→ **REQUIRED WORK**
Write out the lines below once more, exactly as they appear. Do not include pictures.

→ **DATA**
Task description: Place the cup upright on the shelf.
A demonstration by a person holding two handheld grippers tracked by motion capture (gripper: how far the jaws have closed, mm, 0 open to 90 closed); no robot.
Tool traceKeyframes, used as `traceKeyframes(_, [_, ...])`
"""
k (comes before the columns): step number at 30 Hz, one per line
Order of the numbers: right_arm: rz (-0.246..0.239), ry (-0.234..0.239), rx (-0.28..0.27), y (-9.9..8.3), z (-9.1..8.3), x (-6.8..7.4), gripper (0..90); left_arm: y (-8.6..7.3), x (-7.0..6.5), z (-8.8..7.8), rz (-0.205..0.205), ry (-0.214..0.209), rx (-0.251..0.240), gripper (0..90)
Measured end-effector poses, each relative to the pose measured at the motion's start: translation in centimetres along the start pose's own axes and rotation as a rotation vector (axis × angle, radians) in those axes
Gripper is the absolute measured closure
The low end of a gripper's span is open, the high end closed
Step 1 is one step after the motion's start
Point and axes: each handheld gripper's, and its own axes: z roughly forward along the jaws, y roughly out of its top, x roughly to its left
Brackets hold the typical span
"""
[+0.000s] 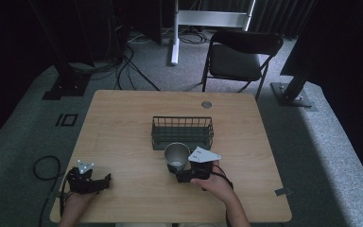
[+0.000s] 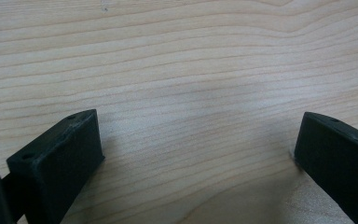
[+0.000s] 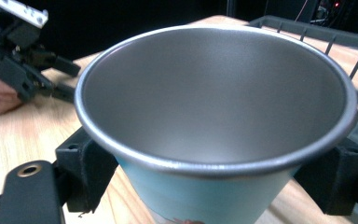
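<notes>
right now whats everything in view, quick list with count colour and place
table: 1, light wood, centre
wire basket: 1, dark, middle of table
cup: 1, steel inside, light blue outside, just in front of basket, between right claw's jaws
folding chair: 1, black, beyond table
cables: several, black, floor behind table
left claw: 1, black, open over bare wood, near-left table edge
right claw: 1, black, around cup
hands: 2, near edge
</notes>
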Motion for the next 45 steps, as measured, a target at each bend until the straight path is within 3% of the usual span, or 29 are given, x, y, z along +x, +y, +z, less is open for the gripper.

→ **SOLUTION**
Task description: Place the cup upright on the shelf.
A demonstration by a person holding two handheld grippers tracked by motion capture (gripper: how far the jaws have closed, mm, 0 open to 90 closed); no robot.
Tool traceKeyframes, used as `traceKeyframes(_, [_, ...])`
"""
k (comes before the columns): step number at 30 Hz, one per line
Order of the numbers: right_arm: rz (-0.246..0.239), ry (-0.234..0.239), rx (-0.28..0.27), y (-9.9..8.3), z (-9.1..8.3), x (-6.8..7.4), gripper (0..90); left_arm: y (-8.6..7.3), x (-7.0..6.5), z (-8.8..7.8), rz (-0.205..0.205), ry (-0.214..0.209), rx (-0.251..0.240), gripper (0..90)
Measured end-effector poses, each relative to the pose measured at the motion's start: translation in centimetres along the start pose's own axes and rotation as a rotation vector (axis × angle, radians) in those axes
Gripper is the absolute measured closure
The low end of a gripper's span is open, the high end closed
Step 1 is one step after the motion's start
Point and axes: each handheld gripper's, and its own axes: z roughly forward along the jaws, y roughly out of its top, x roughly to its left
Brackets hold the typical span
"""
[+0.000s] 
[+0.000s] 
[+0.000s] 
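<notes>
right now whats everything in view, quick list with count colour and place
table: 1, light wood, centre
wire basket: 1, dark, middle of table
cup: 1, steel inside, light blue outside, just in front of basket, between right claw's jaws
folding chair: 1, black, beyond table
cables: several, black, floor behind table
left claw: 1, black, open over bare wood, near-left table edge
right claw: 1, black, around cup
hands: 2, near edge
</notes>
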Motion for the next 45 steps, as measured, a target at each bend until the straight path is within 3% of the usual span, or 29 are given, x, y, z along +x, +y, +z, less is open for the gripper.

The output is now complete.